▸ EXERCISE: Both the line below containing "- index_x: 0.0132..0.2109" and the line containing "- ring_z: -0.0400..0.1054", along with every line between them, should be repeated exactly; no other line belongs in the answer.

-------- COLLECTED DATA

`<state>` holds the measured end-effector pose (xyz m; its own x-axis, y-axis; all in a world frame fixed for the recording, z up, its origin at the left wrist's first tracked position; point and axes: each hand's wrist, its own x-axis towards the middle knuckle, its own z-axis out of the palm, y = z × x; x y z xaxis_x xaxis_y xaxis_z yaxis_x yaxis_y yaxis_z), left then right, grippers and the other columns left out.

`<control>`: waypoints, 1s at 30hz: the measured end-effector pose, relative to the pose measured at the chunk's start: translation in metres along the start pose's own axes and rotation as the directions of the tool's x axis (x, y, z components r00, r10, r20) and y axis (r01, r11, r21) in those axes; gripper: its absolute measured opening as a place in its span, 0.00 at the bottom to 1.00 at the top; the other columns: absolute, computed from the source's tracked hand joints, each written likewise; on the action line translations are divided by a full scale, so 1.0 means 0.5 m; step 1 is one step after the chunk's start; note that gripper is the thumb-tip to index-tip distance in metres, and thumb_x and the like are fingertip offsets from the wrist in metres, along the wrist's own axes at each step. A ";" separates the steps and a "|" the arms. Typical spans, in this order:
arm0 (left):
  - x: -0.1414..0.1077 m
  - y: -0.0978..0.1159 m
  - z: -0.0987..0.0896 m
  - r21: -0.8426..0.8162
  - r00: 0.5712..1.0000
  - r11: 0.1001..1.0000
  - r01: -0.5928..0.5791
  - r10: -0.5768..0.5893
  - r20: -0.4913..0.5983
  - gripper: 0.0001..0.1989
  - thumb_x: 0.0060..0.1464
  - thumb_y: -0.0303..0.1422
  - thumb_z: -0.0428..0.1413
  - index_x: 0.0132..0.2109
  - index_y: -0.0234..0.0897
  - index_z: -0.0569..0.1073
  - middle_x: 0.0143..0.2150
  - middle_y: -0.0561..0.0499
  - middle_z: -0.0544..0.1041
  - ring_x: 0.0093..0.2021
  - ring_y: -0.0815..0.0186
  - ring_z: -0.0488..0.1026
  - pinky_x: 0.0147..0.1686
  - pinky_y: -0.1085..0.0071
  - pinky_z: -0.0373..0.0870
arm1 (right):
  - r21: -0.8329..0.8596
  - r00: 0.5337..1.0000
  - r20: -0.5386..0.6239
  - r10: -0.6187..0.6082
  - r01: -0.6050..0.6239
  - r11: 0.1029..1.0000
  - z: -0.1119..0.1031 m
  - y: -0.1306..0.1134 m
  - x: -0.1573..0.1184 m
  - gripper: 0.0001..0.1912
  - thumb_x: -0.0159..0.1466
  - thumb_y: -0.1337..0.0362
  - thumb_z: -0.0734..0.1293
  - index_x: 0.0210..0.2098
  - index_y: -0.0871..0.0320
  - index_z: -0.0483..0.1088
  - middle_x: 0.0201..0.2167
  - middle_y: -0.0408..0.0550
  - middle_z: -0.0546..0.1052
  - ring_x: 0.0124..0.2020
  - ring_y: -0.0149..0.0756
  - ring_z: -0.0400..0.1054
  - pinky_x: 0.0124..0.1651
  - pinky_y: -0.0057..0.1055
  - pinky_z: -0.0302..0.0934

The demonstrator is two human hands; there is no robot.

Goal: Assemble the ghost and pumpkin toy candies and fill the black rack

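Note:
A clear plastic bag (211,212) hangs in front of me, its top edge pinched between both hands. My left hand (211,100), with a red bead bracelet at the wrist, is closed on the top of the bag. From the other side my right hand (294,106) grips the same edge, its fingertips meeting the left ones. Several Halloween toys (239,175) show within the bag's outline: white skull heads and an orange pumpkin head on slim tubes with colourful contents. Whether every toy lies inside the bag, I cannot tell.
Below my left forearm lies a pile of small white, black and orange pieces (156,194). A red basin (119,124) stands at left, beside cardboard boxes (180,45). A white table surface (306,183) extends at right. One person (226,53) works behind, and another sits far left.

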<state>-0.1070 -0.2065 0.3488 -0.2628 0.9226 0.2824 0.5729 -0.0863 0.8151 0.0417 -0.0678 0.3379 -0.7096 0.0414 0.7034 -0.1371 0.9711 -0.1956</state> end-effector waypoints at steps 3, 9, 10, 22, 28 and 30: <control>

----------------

▸ ANSWER SECTION:
  - index_x: 0.0132..0.2109
  - index_y: -0.0234..0.0897
  - index_z: -0.0569..0.1073
  - middle_x: 0.0143..0.2150
  - middle_y: -0.0561..0.0499
  - middle_z: -0.0544..0.1041
  - ring_x: 0.0093..0.2021
  - ring_y: -0.0815..0.0186
  - ring_z: -0.0488..0.1026
  - pinky_x: 0.0147..0.1686
  - pinky_y: -0.1085..0.0071
  - pinky_z: -0.0373..0.0870
arm1 (right):
  - r21: -0.8329..0.8596
  - r00: 0.5337..1.0000
  - r20: -0.5386..0.6239
  - r10: -0.6187..0.6082
  - r01: -0.6050..0.6239
  - r11: 0.1029..1.0000
  - z: -0.1119..0.1031 m
  - y: -0.1306..0.1134 m
  - x: -0.1573..0.1184 m
  - gripper: 0.0001..0.1912
  - thumb_x: -0.0159..0.1466
  - thumb_y: -0.1337..0.0362
  - thumb_z: -0.0734..0.1293
  - index_x: 0.0210..0.2098
  - index_y: -0.0871..0.0320
  - index_z: -0.0483..0.1088
  - middle_x: 0.0201..0.2167
  - middle_y: -0.0408..0.0550
  - middle_z: -0.0546..0.1052
  - ring_x: 0.0124..0.2020
  - ring_y: -0.0149..0.0756
  - ring_z: -0.0400..0.1054

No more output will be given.